● **PROBLEM TO SOLVE**: Wherever "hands" turns up in a line of the entries below, that line counts. Say how many such lines there are, with no other words.

[Stored records]

%%

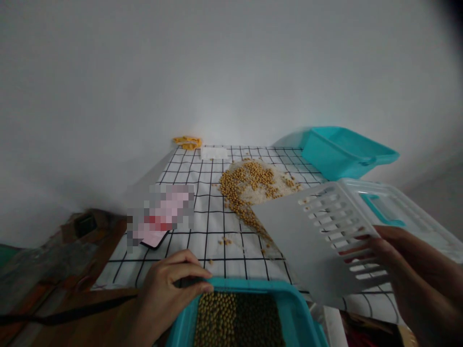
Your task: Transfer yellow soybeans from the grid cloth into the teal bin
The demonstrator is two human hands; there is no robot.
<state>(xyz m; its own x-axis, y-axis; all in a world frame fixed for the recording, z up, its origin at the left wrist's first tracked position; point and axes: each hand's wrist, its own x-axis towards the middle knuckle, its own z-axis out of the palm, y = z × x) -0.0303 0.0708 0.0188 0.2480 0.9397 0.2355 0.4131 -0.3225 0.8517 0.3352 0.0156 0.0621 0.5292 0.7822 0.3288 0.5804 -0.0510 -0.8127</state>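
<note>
At the lower middle, my left hand (168, 289) pinches the far rim of a teal plastic bin (253, 285) between thumb and fingers. Yellowish-green beans (217, 313) fill the bin's left part; darker small grains or shadowed beans (258, 318) lie to their right. My right hand (412, 270) grips a thin white slotted plastic panel (307, 236) along its slotted end. The panel is tilted, its plain end pointing left over the cloth near the spilled heap. That heap holds tan soybeans (231, 188) and pale rice-like grains (256, 193).
A black-and-white checked cloth (198, 221) covers the table. At left lies a partly blurred pink phone (155, 236). A second teal bin (343, 149) and a clear lid (419, 217) with a teal handle stand at right. A yellow item (188, 142) sits by the wall.
</note>
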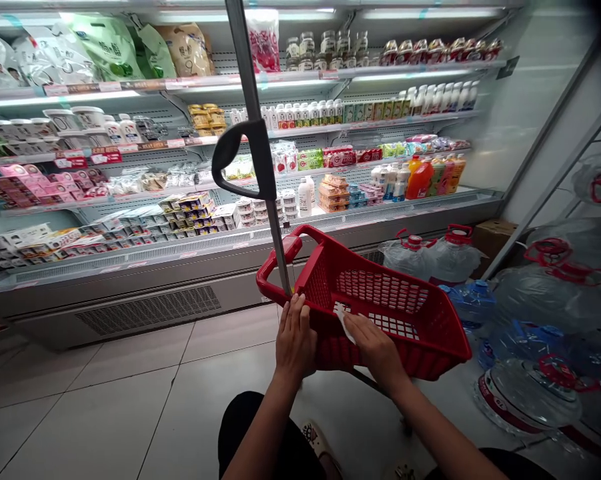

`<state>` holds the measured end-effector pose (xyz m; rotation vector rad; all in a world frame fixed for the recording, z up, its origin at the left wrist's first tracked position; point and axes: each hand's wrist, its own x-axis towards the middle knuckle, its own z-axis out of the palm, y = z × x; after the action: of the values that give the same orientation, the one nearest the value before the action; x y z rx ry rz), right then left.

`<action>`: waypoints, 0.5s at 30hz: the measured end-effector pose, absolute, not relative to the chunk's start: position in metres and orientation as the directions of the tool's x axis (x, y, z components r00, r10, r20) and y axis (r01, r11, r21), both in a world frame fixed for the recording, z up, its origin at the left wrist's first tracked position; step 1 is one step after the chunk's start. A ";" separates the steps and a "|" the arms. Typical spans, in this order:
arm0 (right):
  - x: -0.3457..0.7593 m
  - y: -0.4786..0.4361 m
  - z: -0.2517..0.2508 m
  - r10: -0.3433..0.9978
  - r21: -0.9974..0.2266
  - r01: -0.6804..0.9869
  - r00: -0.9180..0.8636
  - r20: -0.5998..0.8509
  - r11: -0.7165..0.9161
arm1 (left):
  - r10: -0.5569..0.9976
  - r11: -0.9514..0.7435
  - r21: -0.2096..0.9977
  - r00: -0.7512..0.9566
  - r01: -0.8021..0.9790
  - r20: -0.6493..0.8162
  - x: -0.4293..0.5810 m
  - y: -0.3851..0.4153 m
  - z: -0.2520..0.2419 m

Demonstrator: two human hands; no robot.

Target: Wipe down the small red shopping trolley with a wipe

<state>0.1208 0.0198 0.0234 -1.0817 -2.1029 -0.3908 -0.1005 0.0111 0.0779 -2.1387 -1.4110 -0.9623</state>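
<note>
A red plastic shopping basket [445, 313] on wheels stands in front of me, its side wall facing my body. From its handle end rises a grey metal pole with a black loop grip [260, 160]. My left hand [295, 337] holds the near rim beside the foot of the pole, fingers laid over the edge. Farther along that rim, my right hand [377, 347] is closed on a white wipe [343, 323], pressed against the rim. Part of the wipe is hidden under the fingers. The grid floor of the basket shows through its open top.
A chilled display shelf [190, 267] with yogurt, bottles and bags runs behind the basket. Large water bottles [530, 393] crowd the right side, close to the basket's far end. A cardboard box [495, 235] stands behind them. Pale floor tiles [105, 413] lie at left.
</note>
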 end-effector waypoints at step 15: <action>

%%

● **RESPONSE AREA**: 2